We espouse the Harvard basic assumption in simulation (Everyone participating in training is intelligent, capable, does their best, and wants to improve) but I doubt many of us apply this in real life.
I had the pleasure of listening to Chris Turner at a conference recently, and I would encourage you to listen to his TEDtalk and start your civility journey:
Reference:
- Civilitysaveslives.com
- Katz D et al. Exposure to incivility hinders clinical performance in a simulated operative crisis. BMJ Quality and Safety. 2019;28(9)
Question 2
When I look back at those days I have no doubt that Providence guided us, not only across those snow fields, but across the storm-white sea that separated Elephant Island from our landing place on South Georgia. I know that during that long and racking march of thirty-six hours over the unnamed mountains and glaciers of South Georgia it seemed to me often that we were four, not three. I said nothing to my companions on the point, but afterwards Worsley said to me, “Boss, I had a curious feeling on the march that there was another person with us.” Crean confessed to the same idea. One feels “the dearth of human words, the roughness of mortal speech” in trying to describe things intangible, but a record of our journeys would be incomplete without a reference to a subject very near to our hearts.
Shackleton, South
What is the scientific term for what Shackleton and his men experienced on their 36-hour march seeing an additional man?

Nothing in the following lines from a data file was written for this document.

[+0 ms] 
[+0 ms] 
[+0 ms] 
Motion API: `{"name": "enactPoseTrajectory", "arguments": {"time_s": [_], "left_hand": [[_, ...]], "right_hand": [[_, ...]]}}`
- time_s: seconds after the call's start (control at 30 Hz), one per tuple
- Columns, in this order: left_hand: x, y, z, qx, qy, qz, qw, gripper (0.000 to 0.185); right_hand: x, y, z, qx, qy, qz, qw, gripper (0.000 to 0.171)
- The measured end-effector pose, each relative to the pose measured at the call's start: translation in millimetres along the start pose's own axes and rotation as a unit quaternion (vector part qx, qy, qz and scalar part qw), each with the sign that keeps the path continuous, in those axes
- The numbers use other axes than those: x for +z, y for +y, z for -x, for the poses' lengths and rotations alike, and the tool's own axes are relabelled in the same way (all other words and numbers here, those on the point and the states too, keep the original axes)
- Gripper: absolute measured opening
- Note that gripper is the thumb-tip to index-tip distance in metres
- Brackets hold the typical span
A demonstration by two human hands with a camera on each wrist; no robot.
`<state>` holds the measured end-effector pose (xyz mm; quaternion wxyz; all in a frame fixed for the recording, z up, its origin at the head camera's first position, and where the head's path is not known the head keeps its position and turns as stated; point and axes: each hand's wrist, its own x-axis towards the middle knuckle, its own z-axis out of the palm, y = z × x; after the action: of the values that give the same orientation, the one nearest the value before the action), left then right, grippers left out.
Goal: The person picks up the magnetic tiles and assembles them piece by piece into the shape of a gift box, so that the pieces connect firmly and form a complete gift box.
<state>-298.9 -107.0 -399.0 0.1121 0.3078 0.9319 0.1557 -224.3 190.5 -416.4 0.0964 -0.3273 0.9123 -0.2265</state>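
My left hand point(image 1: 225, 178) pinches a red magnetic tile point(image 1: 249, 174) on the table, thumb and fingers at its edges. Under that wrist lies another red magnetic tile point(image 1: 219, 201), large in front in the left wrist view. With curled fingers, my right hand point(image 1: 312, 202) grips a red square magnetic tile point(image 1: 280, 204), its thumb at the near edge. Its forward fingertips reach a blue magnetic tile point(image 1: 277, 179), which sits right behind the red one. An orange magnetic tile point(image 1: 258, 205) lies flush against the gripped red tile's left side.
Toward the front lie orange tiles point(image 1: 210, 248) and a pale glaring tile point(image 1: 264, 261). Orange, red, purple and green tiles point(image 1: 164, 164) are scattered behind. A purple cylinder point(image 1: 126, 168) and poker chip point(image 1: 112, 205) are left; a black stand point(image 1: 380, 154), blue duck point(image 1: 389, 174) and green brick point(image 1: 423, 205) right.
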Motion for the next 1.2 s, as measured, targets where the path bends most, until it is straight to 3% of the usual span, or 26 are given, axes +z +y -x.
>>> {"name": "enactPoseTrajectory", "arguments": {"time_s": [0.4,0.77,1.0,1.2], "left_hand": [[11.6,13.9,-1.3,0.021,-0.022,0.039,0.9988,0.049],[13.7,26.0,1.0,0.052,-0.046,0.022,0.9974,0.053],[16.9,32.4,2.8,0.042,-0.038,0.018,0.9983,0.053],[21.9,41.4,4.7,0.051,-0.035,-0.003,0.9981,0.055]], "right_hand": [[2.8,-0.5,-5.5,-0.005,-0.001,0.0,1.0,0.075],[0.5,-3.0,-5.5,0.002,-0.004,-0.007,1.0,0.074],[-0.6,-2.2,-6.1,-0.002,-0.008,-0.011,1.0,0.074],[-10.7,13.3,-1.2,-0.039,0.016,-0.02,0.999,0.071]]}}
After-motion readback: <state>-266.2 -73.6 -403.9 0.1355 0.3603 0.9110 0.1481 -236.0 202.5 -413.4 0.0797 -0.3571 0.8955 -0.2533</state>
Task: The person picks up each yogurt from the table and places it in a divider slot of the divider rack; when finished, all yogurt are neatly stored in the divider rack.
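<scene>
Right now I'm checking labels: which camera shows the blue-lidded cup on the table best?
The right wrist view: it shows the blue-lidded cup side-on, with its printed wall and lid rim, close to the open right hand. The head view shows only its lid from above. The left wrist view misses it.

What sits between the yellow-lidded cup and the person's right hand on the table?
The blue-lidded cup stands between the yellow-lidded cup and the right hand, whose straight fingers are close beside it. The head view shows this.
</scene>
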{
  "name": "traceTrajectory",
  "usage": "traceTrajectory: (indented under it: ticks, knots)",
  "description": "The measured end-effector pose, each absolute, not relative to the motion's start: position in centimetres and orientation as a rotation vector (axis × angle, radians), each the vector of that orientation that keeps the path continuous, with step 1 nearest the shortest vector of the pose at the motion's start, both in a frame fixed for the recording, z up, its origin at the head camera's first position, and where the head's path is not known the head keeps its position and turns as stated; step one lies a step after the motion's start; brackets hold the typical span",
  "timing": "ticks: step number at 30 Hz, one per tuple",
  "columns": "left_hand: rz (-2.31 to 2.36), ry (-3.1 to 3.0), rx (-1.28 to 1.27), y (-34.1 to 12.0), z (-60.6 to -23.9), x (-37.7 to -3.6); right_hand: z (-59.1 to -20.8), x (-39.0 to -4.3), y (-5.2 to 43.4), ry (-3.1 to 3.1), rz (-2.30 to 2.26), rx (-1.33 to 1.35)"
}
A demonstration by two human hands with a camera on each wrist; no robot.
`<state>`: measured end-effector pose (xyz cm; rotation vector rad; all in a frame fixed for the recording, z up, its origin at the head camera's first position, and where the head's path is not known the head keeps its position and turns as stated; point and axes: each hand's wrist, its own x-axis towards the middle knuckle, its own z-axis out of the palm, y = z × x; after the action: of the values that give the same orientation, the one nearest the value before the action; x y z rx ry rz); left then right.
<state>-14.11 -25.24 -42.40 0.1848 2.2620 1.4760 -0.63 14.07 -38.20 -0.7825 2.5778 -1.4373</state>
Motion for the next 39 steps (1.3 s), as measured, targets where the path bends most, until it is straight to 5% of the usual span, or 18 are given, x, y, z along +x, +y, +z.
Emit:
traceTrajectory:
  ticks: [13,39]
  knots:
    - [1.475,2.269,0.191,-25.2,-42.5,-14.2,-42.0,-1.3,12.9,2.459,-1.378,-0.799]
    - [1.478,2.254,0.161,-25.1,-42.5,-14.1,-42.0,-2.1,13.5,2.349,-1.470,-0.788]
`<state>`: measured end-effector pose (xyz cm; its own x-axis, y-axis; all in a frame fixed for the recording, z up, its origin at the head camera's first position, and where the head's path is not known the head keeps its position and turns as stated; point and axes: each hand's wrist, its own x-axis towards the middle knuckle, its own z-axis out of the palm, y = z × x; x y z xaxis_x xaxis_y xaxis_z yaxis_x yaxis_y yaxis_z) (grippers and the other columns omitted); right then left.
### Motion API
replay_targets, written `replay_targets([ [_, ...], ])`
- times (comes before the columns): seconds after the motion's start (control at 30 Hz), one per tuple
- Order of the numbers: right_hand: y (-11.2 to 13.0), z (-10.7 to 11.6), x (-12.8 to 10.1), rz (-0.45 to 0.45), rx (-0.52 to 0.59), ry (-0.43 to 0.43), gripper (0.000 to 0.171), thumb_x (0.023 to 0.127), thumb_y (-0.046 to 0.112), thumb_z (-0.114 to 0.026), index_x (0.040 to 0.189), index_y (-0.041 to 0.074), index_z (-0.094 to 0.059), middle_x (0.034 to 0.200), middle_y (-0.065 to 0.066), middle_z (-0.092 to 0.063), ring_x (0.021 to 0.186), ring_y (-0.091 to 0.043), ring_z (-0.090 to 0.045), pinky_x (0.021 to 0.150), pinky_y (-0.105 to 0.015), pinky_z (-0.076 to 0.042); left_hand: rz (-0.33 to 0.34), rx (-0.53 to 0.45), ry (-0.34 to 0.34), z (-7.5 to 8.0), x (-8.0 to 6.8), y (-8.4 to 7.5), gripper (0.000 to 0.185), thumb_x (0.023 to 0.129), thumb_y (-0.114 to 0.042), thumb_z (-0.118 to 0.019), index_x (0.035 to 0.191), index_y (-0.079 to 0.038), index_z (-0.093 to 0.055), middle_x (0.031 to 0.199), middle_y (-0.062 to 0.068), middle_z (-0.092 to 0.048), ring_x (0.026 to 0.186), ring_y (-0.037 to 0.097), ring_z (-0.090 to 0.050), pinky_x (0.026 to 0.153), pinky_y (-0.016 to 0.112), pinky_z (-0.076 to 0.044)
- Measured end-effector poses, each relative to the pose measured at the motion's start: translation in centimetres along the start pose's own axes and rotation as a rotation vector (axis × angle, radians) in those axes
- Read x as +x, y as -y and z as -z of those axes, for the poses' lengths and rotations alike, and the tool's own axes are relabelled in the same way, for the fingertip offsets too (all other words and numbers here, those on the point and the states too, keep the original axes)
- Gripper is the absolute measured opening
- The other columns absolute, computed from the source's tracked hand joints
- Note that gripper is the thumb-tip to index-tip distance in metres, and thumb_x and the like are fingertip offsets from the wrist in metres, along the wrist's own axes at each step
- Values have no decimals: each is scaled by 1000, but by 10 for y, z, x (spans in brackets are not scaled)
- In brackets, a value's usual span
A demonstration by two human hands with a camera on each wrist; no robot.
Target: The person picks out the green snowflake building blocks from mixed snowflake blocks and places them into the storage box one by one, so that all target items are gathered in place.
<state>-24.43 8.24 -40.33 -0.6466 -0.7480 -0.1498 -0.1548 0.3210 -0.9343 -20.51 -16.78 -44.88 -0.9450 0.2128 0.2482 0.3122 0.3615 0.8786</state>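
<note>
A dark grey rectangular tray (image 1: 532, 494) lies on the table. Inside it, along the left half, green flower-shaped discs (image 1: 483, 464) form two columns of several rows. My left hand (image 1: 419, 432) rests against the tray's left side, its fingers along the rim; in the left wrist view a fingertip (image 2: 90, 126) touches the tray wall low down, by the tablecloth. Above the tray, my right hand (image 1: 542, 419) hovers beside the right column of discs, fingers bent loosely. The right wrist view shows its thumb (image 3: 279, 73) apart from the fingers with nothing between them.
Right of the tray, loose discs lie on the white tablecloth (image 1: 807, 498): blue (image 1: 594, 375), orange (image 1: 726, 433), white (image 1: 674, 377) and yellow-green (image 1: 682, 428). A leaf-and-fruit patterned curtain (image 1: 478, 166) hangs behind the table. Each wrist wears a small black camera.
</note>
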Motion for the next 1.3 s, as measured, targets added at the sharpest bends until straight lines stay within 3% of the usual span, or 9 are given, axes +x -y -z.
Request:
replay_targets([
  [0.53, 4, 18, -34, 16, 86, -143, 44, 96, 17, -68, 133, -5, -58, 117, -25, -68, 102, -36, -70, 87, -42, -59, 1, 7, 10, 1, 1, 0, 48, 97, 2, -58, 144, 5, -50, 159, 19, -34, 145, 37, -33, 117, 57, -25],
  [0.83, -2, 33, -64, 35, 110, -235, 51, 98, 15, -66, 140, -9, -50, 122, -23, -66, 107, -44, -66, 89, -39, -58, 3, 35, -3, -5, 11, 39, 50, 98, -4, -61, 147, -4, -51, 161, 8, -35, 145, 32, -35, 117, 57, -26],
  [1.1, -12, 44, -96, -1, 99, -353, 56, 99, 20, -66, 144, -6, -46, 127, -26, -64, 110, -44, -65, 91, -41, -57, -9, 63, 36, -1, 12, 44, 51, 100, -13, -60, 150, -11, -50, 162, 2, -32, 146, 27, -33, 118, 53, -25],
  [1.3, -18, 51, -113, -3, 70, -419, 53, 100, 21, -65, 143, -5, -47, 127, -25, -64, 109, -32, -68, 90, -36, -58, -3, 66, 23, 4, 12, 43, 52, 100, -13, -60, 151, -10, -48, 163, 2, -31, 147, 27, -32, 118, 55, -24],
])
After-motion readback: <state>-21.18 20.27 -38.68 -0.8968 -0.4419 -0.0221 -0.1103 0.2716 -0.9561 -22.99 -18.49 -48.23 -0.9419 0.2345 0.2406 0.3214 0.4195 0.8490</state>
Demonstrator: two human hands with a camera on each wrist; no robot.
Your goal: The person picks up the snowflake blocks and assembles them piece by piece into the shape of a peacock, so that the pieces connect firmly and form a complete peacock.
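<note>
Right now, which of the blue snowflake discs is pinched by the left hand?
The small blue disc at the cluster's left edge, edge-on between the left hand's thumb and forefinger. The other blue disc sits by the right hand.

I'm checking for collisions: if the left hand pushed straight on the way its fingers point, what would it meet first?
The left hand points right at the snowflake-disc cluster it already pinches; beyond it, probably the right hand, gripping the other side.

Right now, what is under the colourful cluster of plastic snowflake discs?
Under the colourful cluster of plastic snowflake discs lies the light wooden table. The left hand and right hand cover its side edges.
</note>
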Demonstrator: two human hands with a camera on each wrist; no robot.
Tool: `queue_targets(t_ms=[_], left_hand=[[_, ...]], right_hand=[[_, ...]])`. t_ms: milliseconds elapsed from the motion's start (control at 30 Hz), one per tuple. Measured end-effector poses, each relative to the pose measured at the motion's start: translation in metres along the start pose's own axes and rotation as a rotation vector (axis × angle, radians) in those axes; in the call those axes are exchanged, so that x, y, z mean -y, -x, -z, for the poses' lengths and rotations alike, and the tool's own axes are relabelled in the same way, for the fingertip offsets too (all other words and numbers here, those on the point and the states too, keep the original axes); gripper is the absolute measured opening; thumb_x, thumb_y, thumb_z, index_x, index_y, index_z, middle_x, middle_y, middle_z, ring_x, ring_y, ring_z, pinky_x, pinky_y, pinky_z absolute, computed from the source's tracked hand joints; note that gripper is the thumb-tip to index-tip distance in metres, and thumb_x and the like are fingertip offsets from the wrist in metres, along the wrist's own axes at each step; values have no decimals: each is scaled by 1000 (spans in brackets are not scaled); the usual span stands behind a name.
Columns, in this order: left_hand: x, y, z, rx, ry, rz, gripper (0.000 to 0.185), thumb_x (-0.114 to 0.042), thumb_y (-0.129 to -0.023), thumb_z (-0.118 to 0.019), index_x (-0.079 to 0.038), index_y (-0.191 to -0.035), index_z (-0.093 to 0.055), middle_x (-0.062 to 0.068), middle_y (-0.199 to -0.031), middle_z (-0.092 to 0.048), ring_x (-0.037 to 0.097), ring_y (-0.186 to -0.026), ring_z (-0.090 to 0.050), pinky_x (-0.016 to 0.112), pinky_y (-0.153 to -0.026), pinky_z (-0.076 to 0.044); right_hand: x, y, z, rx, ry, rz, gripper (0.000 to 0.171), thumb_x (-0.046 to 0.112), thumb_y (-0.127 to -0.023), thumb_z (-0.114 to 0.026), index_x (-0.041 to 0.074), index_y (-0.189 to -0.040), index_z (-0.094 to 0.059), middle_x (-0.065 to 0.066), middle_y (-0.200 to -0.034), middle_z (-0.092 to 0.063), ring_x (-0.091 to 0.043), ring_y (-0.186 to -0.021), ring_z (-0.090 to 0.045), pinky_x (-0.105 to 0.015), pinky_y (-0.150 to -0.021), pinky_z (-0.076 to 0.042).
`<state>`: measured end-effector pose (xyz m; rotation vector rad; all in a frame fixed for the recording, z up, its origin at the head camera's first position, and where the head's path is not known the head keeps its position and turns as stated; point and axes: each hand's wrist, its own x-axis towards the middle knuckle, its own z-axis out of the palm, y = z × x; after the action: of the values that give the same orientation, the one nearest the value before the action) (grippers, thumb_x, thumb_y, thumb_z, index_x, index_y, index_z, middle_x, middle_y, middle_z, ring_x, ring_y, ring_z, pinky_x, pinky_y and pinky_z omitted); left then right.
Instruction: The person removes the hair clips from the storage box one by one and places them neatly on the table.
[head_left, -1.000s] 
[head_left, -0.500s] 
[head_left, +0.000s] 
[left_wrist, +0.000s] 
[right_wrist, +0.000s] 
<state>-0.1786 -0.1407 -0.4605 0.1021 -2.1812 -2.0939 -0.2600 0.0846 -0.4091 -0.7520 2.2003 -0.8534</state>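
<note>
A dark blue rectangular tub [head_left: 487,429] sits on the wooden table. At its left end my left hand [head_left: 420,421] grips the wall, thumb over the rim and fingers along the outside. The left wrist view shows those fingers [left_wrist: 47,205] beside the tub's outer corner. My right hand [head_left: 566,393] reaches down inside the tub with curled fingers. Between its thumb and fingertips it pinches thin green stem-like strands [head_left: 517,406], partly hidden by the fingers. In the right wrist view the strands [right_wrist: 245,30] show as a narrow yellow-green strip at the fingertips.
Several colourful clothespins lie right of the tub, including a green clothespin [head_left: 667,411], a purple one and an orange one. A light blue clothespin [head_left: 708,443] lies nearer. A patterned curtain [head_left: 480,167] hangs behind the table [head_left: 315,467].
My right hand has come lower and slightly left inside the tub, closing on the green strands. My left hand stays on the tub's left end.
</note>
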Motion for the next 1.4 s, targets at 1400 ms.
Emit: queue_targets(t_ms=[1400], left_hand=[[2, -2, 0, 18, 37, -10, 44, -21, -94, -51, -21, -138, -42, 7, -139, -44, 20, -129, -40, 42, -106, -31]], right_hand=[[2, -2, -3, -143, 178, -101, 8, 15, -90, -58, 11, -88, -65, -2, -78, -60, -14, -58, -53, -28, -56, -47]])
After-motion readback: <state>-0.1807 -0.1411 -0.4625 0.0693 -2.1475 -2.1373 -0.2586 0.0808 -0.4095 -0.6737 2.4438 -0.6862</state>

Reveal the funtabulous answer
Ganzfeld-induced hallucinatory experience.
German for ‘entire’ and ‘field’, as seen in the photo below, where a subject has their entire visual fields covered by two ping-pong balls.
German psychologist Wolfgang Metzger (1899–1979) originally developed the experiments, and he demonstrated that subjects who were presented with a homogeneous visual field would experience perceptual distortions that could rise to the level of hallucinations. Often related to the subject’s past experience, but many people do get flashes of very real images.
This work was later taken to try and prove telepathy, where someone would try to insert a thought into a person who was mildly sensory deprived, and much of the history of Ganzfeld experiments fell into pseudo-science.
It is the theory, however, that when you are sensory deprived, i.e. Shakleton and his men in a ‘white-out’ storm for 36 hours, it is entirely possible that they were getting the same hallucinations first seen in the Ganzfeld experiments
Reference:
- Wackermann J, Putz P and Allefeld C. Ganzfeld-induced hallucinatory experience its phenomenology and cerebral electrophysiology. Cortex 2008;44(10):1364-1378
Question 3
How many bursae are in the human body?
Reveal the funtabulous answer
~ 150-160.
You are born with most of your bursae.
A few may develop later in areas of high friction, such as a bunion which is an adventitious bursa caused by lots of friction in that area (usually tight, ill-fitting shoes).
The iliopsoas bursa is the largest in the body, which inserts at the femur where the iliacus and psoas major muscles combine.
Question 4
What is ‘Bendopnea‘?
Reveal the funtabulous answer
Shortness of breath when leaning forward.
In 2014, Thibodeau et al reported this novel symptom. They observed that patients with severe heart failure complained of shortness of breath when bending over to tie their shoes.
With invasive testing, they were able to measure ventricular filling pressures as these subjects bent forward. They found this only occurred in patients with low cardiac index and high ventricular filling pressures at baseline (so advanced heart failure).
When subjects bent over, they further increased the ventricular filling pressure worsening their heart failure. As yet, we do not have data on whether this has any prognostic value, but it is hypothesis-generating.
A 2021 BMJ case report recounts a patient with an SVC obstruction having bendopnea that resolved after SVC recanalisation and may be an additional examination finding as you are trying to remember how to perform Pemberton sign.
Reference:
- Thibodeau JT, Turer AT, Gualano SK, Ayers CR, Velez-Martinez M, Mishkin JD, Patel PC, Mammen PP, Markham DW, Levine BD, Drazner MH. Characterization of a novel symptom of advanced heart failure: bendopnea. JACC Heart Fail. 2014 Feb;2(1):24-31.
- Li M et al. Superior vena cava stenosis presenting with bendopnea. BMJ Case Rep. 2021. 21;14(4):e242418
Question 5
Which of these eponymous terms is correct?
- Bell’s palsy
- Alzheimer’s disease
- Crohn disease
- Graves disease
Reveal the funtabulous answer
None, or all, or some…who knows…
Okay, so this FFFF might be one for the pedants out there, especially as we try to move away from eponymous terms in general. There is continued debate over the use of the possessive form for eponyms, and a transition toward the nonpossessive form.
The AMA Manual of Style and Stedman’s Medical Dictionary recommend dropping the ’s in eponymous terms to represent “the adjectival and descriptive, rather than possessive, sense of eponyms” and to “promote clarity and consistence in scientific writing.”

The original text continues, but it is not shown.